Le gel de morphine topique est appliqué pendant les changements quotidiens des pansements sur les bords périphériques des principales plaies. Plusieurs semaines après avoir commencé à utiliser le gel de morphine topique, la patiente signale qu’il a été bénéfique pour réduire la douleur. De plus, elle se sent plus à l’aise pendant les heures qui suivent son application.
Le troisième patient de l’étude est âgé de 67 ans et atteint d’épidermolyse bulleuse jonctionnelle. Il présente une plaie chronique sur le mollet droit. Mesurant 16 x 12 cm, cette plaie entraîne un niveau de douleur très aiguë, en plus d’une douleur nociceptive chronique. Ne tolérant pas les analgésiques oraux, des comprimés sublinguaux lui ont été prescrits, sans qu’ils permettent de vraiment réduire la douleur.
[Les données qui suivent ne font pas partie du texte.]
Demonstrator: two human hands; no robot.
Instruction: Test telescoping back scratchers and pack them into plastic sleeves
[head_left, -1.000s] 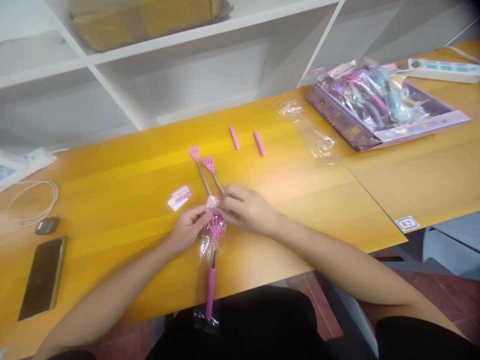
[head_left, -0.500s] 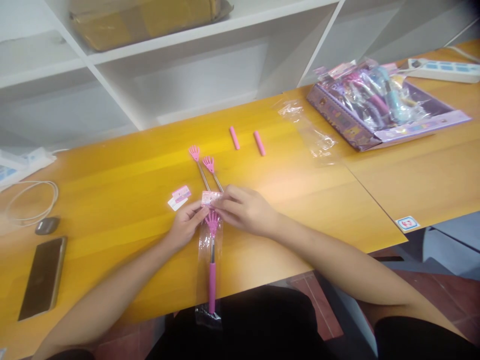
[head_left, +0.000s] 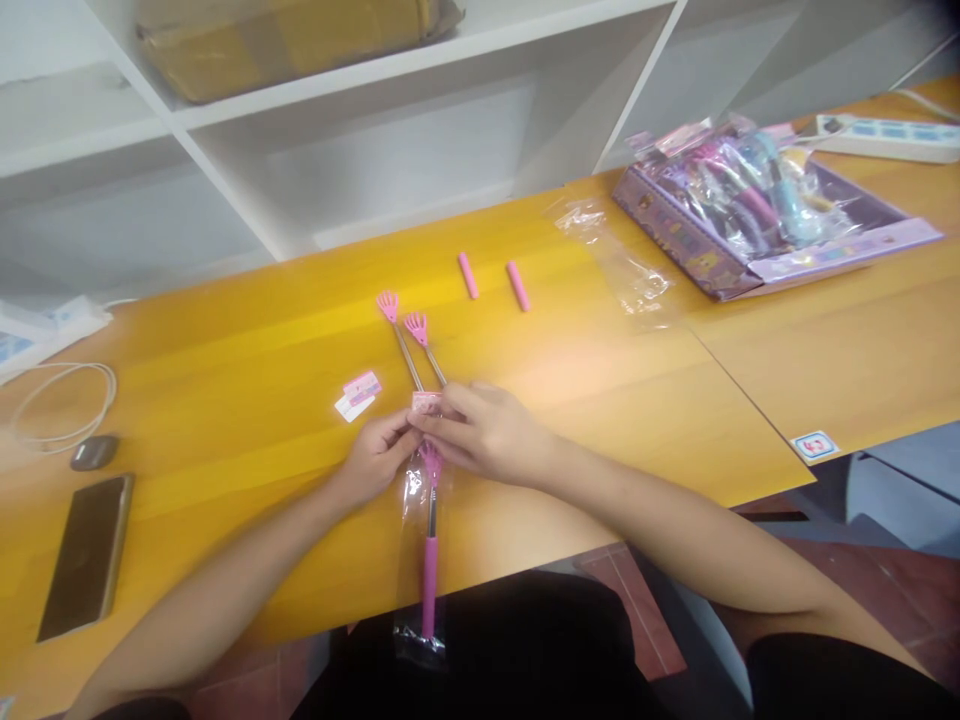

Le gel de morphine a ensuite été appliqué sur le bord de la plaie, au moment du changement du pansement et un jour sur deux. Immédiatement, après la première application du gel de morphine, le patient a indiqué ressentir une amélioration de la douleur nociceptive. Une semaine après, le niveau de la douleur a continué de diminuer. Il a donc pu arrêter la prise du comprimé sublingual. La taille de la plaie a également diminué. Au bout d’un mois, le patient a arrêté le gel de morphine topique.
Un autre étude démontre que l’application topique d’une formule non diluée et injectable de ropivacaÏne réduit les douleurs au moment de changer les pansements. De même, avant de percer des bulles, il est possible d’opter pour de la xylocaïne et de la lidocaïne, qui sont des anesthésiques topiques.
Certes, il ne s’agit que de trois études de cas, mais elles sont vraiment très encourageantes et démontrent que le gel de morphine topique peut limiter l’usage des opioïdes, réduire la douleur et améliorer significativement la qualité de vie générale des patients atteints d’une forme de l’épidermolyse bulleuse.